● **WHAT THE TASK REQUIRES**:
Please repeat the listing below in its entirety, exactly.

● **STORED DATA**:

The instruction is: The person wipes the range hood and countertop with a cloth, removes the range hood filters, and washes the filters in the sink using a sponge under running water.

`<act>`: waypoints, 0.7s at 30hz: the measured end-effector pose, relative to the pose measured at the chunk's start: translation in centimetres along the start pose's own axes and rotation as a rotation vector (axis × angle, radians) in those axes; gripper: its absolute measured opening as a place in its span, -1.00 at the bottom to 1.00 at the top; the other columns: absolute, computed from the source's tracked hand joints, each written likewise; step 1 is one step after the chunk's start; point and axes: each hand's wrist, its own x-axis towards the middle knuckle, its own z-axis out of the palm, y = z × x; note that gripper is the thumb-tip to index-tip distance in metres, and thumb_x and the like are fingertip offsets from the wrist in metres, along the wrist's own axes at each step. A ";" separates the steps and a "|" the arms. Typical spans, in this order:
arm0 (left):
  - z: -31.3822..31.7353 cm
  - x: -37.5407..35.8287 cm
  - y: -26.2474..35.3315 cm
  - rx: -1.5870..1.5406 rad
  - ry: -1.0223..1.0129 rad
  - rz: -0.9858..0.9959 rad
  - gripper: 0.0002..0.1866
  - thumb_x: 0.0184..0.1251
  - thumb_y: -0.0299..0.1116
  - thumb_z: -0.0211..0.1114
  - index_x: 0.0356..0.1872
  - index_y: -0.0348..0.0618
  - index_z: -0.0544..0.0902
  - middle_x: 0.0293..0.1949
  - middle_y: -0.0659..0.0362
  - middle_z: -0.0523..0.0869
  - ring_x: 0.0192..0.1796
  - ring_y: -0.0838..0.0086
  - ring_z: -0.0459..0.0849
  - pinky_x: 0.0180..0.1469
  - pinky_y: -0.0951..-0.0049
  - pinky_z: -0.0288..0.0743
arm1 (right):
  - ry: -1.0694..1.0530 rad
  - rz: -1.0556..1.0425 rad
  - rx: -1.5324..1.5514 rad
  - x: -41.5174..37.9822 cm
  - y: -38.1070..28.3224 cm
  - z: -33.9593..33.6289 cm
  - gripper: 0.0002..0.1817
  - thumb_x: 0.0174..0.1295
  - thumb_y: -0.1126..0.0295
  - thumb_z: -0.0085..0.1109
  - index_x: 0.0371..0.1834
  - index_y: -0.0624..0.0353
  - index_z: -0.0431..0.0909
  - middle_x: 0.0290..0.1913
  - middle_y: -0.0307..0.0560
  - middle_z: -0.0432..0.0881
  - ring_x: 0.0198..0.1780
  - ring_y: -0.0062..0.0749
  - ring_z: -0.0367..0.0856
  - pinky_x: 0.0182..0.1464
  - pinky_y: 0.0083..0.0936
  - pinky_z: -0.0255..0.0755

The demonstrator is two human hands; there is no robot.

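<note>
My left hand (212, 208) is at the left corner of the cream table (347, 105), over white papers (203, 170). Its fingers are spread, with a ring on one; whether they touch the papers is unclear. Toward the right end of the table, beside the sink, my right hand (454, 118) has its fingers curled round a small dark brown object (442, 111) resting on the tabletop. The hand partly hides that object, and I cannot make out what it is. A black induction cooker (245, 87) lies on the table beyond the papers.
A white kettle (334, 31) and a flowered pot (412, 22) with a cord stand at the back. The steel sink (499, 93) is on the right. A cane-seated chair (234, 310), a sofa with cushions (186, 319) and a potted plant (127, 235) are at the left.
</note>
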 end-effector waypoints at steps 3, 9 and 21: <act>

● **SOLVED EXERCISE**:
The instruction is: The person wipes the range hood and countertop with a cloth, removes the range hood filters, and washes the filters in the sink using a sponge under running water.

`<act>`: waypoints, 0.7s at 30hz: the measured end-effector pose, relative to the pose measured at the chunk's start: translation in centimetres along the start pose's own axes and rotation as a rotation vector (axis × angle, radians) in those axes; gripper: its absolute measured opening as a place in its span, -1.00 at the bottom to 1.00 at the top; the other columns: absolute, computed from the source's tracked hand joints, each written likewise; step 1 is one step after the chunk's start; point and axes: each hand's wrist, its own x-axis towards the middle knuckle, its own z-axis out of the palm, y = z × x; note that gripper is the thumb-tip to index-tip distance in metres, and thumb_x and the like are fingertip offsets from the wrist in metres, along the wrist's own axes at each step. A ";" separates the steps and a "|" the arms. Typical spans, in this order:
arm0 (left):
  - z: -31.3822..31.7353 cm
  - x: -37.5407..35.8287 cm
  - y: -26.2474..35.3315 cm
  - rx: -1.5870..1.5406 rad
  - ry: -1.0223..1.0129 rad
  - rz: -0.9858..0.9959 rad
  - gripper: 0.0002..0.1866
  - thumb_x: 0.0184..0.1251
  - thumb_y: -0.0299..0.1116
  - thumb_z: -0.0211..0.1114
  - index_x: 0.0356..0.1872
  - index_y: -0.0348..0.0618
  - index_z: -0.0544..0.0902
  - middle_x: 0.0293..0.1949
  - middle_y: -0.0659..0.0362
  - middle_z: -0.0523..0.0869
  - ring_x: 0.0192..0.1796
  - ring_y: -0.0838..0.0086
  - ring_z: -0.0459..0.0849
  - pinky_x: 0.0180..0.1469
  - pinky_y: -0.0951..-0.0049
  - pinky_z: -0.0288..0.0743
arm1 (right):
  - ry: -1.0694..1.0530 rad
  - rz: -1.0556..1.0425 rad
  - rx: -1.5324..1.5514 rad
  - x: -41.5174..37.9822 cm
  - y: -38.1070..28.3224 cm
  - z: -33.9593..33.6289 cm
  - gripper: 0.0002..0.1817
  - thumb_x: 0.0174..0.1295
  - thumb_y: -0.1126..0.0295
  - thumb_z: -0.0085..0.1109
  - index_x: 0.0371..0.1834
  - index_y: -0.0624..0.0353
  - index_z: -0.0431..0.0909
  - middle_x: 0.0290..0.1913
  - middle_y: -0.0307..0.0560
  - middle_z: -0.0432..0.0881
  - ring_x: 0.0198..0.1780
  - ring_y: -0.0062..0.0749
  - ring_z: -0.0367..0.0856
  - pinky_x: 0.0182..0.1464
  - pinky_y: 0.0083..0.0936
  - pinky_z: -0.0255..0.0755

The demonstrator is two human hands; there is no robot.

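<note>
My left hand (212, 208) is at the left corner of the cream table (347, 105), over white papers (203, 170). Its fingers are spread, with a ring on one; whether they touch the papers is unclear. Toward the right end of the table, beside the sink, my right hand (454, 118) has its fingers curled round a small dark brown object (442, 111) resting on the tabletop. The hand partly hides that object, and I cannot make out what it is. A black induction cooker (245, 87) lies on the table beyond the papers.
A white kettle (334, 31) and a flowered pot (412, 22) with a cord stand at the back. The steel sink (499, 93) is on the right. A cane-seated chair (234, 310), a sofa with cushions (186, 319) and a potted plant (127, 235) are at the left.
</note>
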 end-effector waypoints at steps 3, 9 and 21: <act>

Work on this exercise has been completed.